STORED DATA:
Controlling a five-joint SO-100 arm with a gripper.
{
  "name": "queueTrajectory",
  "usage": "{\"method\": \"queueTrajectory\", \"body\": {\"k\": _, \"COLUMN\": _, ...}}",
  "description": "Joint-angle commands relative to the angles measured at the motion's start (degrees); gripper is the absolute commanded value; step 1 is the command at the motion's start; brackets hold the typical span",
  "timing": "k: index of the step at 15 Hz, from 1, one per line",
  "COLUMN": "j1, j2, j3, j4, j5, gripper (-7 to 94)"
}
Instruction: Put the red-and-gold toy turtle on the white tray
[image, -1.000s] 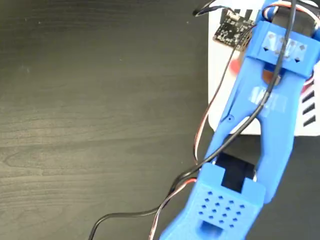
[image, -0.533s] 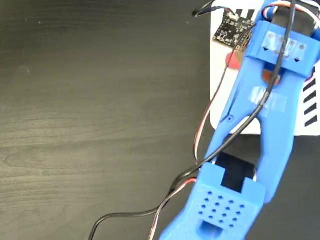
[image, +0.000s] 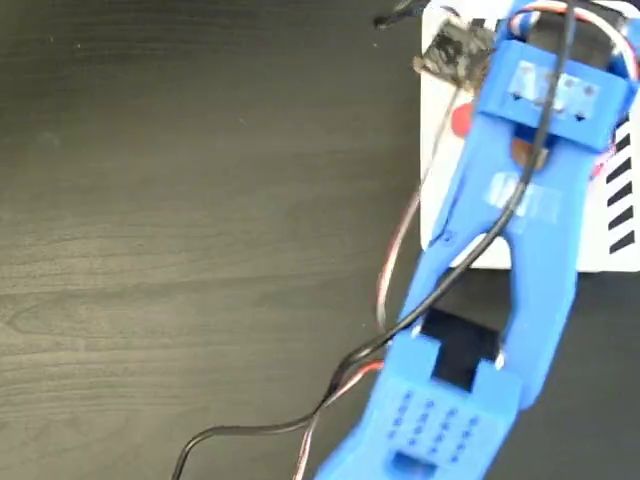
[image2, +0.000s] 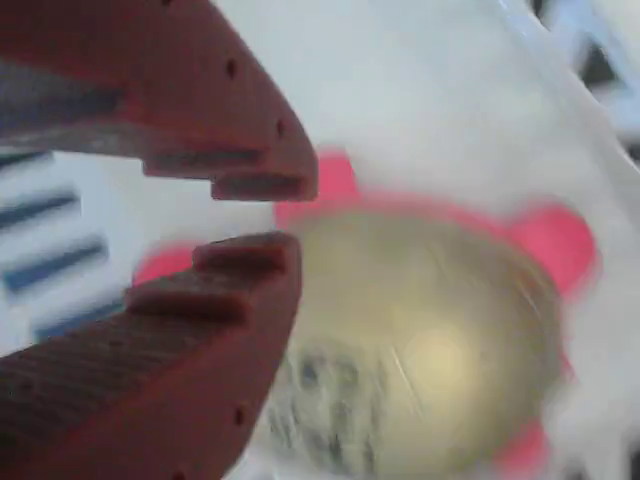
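- Pulling back and up from a second ago, blue arm blurring, more red of the red-and-gold toy turtle showing in the fixed view.
- Lying free on the white tray, beyond the gripper; placing looking done.
- Nearly pressed together, pinching nothing.
- Counting: one turtle, one tray, one gripper.

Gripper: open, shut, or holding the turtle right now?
Gripper: nearly shut, nothing between the fingers; the turtle lies free on the white tray.
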Motion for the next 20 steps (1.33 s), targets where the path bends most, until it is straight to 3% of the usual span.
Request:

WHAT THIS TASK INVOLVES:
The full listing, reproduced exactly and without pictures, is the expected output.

RESULT OF THIS EXERCISE:
Controlling a five-joint SO-100 arm with a gripper.
{
  "name": "queueTrajectory",
  "usage": "{\"method\": \"queueTrajectory\", \"body\": {\"k\": _, \"COLUMN\": _, ...}}",
  "description": "Joint-angle commands relative to the angles measured at the motion's start (degrees); gripper is the absolute commanded value; step 1 is the command at the motion's start; brackets hold the typical span",
  "timing": "k: index of the step at 15 Hz, from 1, one per line",
  "COLUMN": "j1, j2, j3, j4, j5, gripper (-7 to 94)"
}
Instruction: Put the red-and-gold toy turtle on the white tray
[image, -1.000s] 
[image, -0.533s] 
[image, +0.000s] 
[image2, +0.000s] 
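- Pulling back and up from a second ago, blue arm blurring, more red of the red-and-gold toy turtle showing in the fixed view.
- Lying free on the white tray, beyond the gripper; placing looking done.
- Nearly pressed together, pinching nothing.
- Counting: one turtle, one tray, one gripper.

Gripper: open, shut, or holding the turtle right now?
Gripper: nearly shut, nothing between the fingers; the turtle lies free on the white tray.
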Motion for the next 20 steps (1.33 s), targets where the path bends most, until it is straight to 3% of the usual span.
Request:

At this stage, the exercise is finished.